The first round of France’s presidential election on Sunday has shown how the country’s political landscape, once dominated by the traditional social democratic and conservative parties, has shifted to a more polarised direction. While Emmanuel Macron, the sitting President, came top with 27.8% of the votes, Marine Le Pen, a far-right, anti-immigrant leader, finished second with 23.1%. The conservative and socialist parties crumbled — with a combined 6.7% vote — while the far-right and leftist candidates won more than half of the polled votes. The run-off, on April 24, will determine who is to lead the European Union’s second largest economy. Opinion polls suggest that the race will not be easy for Mr. Macron as Ms. Le Pen, whose popularity was at 16% in February, has gained a lot of ground. If in 2017, Mr. Macron defeated Ms. Le Pen in the run-off with a whopping 32 percentage point margin, his lead now, say polls, is between two to six points. While resentment over inflation and the rising cost of living remains high, Ms. Le Pen is offering a cocktail of hard nationalism and anti-establishment politics to win over disaffected voters without losing her far-right base.

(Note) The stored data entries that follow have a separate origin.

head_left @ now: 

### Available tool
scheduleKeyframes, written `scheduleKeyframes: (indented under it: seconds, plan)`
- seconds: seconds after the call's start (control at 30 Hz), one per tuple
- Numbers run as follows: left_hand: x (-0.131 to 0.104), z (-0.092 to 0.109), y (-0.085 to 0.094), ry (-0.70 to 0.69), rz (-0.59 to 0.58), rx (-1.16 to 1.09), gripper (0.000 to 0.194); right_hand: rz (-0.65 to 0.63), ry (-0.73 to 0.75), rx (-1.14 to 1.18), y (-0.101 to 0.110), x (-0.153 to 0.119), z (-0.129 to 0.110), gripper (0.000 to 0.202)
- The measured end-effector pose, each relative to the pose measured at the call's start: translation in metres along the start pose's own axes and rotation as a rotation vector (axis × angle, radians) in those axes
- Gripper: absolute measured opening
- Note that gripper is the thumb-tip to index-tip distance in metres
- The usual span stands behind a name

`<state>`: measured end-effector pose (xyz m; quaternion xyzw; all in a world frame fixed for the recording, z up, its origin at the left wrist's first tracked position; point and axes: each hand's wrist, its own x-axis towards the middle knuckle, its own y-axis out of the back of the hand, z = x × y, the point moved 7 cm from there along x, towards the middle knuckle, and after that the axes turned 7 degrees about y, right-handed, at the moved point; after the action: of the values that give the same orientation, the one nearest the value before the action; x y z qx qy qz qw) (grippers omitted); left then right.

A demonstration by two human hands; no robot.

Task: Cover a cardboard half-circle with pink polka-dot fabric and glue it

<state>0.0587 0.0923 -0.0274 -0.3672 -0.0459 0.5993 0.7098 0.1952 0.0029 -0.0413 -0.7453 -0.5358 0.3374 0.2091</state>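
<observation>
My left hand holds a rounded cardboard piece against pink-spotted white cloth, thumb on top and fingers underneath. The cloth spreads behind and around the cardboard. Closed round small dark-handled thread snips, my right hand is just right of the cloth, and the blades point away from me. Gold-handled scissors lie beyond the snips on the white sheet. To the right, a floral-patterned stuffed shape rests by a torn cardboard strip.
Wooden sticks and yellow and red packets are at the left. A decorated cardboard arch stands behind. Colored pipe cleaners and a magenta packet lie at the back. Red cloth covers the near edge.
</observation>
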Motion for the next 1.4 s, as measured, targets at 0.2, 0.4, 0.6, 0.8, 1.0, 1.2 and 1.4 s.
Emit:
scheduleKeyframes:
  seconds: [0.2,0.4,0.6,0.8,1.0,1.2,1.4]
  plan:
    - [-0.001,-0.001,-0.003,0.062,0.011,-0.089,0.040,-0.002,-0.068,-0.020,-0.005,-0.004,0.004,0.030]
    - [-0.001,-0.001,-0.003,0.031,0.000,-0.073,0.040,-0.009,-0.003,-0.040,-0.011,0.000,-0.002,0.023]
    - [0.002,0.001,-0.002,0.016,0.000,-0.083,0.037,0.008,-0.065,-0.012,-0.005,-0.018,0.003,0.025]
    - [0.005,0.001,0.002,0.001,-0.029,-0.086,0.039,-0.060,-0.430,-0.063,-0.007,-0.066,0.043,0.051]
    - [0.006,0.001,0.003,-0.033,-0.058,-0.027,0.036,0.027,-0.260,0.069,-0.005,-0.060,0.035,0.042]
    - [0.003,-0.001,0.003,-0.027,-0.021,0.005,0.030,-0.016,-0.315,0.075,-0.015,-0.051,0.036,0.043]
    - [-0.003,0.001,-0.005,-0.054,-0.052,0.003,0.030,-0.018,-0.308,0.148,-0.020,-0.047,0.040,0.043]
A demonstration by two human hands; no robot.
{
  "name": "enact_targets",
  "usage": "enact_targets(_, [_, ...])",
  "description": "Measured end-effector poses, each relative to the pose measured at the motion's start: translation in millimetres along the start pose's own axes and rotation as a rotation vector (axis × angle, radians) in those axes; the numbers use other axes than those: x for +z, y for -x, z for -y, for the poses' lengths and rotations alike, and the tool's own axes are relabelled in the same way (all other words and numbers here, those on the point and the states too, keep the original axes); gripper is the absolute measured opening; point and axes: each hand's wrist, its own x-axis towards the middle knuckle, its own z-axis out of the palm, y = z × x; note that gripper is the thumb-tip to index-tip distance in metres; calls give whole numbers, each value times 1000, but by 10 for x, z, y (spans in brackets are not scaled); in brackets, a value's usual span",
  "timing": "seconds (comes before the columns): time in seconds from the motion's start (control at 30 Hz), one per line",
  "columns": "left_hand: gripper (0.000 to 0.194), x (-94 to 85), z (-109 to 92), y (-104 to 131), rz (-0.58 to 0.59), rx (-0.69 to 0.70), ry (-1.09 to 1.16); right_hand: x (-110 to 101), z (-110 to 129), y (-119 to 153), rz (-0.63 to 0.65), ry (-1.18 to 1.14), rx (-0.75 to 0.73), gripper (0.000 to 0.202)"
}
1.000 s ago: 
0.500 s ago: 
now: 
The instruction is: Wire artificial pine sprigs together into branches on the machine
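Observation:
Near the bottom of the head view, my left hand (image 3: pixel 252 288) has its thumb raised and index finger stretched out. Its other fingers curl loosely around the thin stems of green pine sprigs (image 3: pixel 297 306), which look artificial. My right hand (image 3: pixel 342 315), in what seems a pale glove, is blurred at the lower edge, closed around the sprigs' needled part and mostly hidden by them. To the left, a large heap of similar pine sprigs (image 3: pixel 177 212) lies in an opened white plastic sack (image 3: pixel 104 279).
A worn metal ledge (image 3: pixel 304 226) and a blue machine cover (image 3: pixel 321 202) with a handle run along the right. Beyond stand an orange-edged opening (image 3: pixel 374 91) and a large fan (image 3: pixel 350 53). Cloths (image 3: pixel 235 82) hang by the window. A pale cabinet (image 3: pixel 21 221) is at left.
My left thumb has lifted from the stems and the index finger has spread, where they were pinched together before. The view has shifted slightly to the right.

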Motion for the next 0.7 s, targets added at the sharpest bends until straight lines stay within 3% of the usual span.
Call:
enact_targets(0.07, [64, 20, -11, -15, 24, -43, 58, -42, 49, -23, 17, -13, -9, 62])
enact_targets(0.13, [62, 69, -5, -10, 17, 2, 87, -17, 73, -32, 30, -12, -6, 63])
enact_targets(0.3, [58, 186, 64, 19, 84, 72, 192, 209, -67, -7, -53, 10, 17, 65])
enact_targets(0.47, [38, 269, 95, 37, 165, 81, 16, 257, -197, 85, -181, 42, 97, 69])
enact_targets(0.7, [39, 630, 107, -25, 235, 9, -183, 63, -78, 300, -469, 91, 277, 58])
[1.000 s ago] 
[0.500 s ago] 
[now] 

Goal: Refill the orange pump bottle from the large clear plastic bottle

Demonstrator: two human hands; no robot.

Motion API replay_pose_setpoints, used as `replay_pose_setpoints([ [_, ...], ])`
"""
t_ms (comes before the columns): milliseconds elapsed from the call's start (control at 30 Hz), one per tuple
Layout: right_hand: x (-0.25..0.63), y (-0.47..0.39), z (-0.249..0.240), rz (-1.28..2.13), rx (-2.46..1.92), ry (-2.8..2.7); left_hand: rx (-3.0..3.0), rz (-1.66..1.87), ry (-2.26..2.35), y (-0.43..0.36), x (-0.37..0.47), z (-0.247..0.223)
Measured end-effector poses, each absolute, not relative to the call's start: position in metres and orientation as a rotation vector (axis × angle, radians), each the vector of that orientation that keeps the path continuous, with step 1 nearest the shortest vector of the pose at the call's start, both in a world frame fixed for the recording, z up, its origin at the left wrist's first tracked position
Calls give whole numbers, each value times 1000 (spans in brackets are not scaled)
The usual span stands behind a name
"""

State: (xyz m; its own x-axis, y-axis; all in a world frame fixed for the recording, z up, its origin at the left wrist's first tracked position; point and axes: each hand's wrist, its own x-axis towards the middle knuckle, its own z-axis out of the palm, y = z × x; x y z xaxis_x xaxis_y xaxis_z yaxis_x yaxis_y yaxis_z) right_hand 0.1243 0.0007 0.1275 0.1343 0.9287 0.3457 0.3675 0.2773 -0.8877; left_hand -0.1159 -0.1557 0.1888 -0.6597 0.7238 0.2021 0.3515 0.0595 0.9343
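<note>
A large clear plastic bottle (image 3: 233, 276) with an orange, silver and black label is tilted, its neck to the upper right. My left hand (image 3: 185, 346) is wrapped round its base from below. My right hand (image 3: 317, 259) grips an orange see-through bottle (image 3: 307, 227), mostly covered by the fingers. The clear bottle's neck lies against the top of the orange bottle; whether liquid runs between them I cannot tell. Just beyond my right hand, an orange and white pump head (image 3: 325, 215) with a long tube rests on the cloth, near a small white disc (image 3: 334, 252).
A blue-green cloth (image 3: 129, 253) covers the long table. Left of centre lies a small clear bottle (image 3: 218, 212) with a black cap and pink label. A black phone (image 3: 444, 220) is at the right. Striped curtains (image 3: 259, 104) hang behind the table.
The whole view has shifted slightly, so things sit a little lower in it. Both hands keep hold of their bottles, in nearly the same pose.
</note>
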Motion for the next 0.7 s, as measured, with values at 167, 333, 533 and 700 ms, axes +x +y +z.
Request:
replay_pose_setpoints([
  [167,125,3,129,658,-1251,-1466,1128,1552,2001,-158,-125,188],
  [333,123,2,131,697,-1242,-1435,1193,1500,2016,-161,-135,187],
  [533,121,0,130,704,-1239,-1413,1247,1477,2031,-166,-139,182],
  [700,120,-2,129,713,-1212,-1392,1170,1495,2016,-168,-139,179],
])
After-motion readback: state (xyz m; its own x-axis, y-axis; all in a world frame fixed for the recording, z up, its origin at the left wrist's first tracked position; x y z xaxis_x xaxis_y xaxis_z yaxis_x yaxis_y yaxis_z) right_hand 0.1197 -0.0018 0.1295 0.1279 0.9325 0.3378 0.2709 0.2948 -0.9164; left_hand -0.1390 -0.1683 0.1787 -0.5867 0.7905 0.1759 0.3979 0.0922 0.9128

Five years ago, there was large-scale consolidation among the voters from across the political spectrum, often referred to as the ‘republican front’, behind Mr. Macron. They wanted to defeat Ms. Le Pen’s dangerous politics, which they believed was against the French republican values. The biggest challenge he faces today is in keeping this coalition intact while facing a more powerful rival. Leaders of the conservative and leftist parties have endorsed Mr. Macron for the run-off, but it is not clear, given the political changes under way, whether their voters would follow suit. In 2017, Mr. Macron was a new face — an outsider with a liberal, progressive heart. But as President, his pro-business policies have alienated leftist voters, who supported Jean-Luc Mélenchon in the first round. Mr. Macron’s decision to close down some mosques and crack down on religious organisations have also led to cracks in the social coalition that backed him in 2017. Ms. Le Pen, already powered by the anti-immigrant hard nationalists, is trying to win over the anti-capitalist voters angry with Mr. Macron. She has also taken a nuanced view of the Ukraine war. While she has condemned it, she is critical of the sanctions, which Mr. Macron supported in coordination with the EU and the U.S. Her argument is that the sanctions are hurting French consumers. She also wants to take French troops out of NATO’s military command. A Le Pen win would alter the character of France’s polity and challenge the combined efforts of the EU and NATO in opposing Putin’s war on Ukraine. This possibility is what makes the April 24 run-off one of the most consequential presidential elections in France in decades.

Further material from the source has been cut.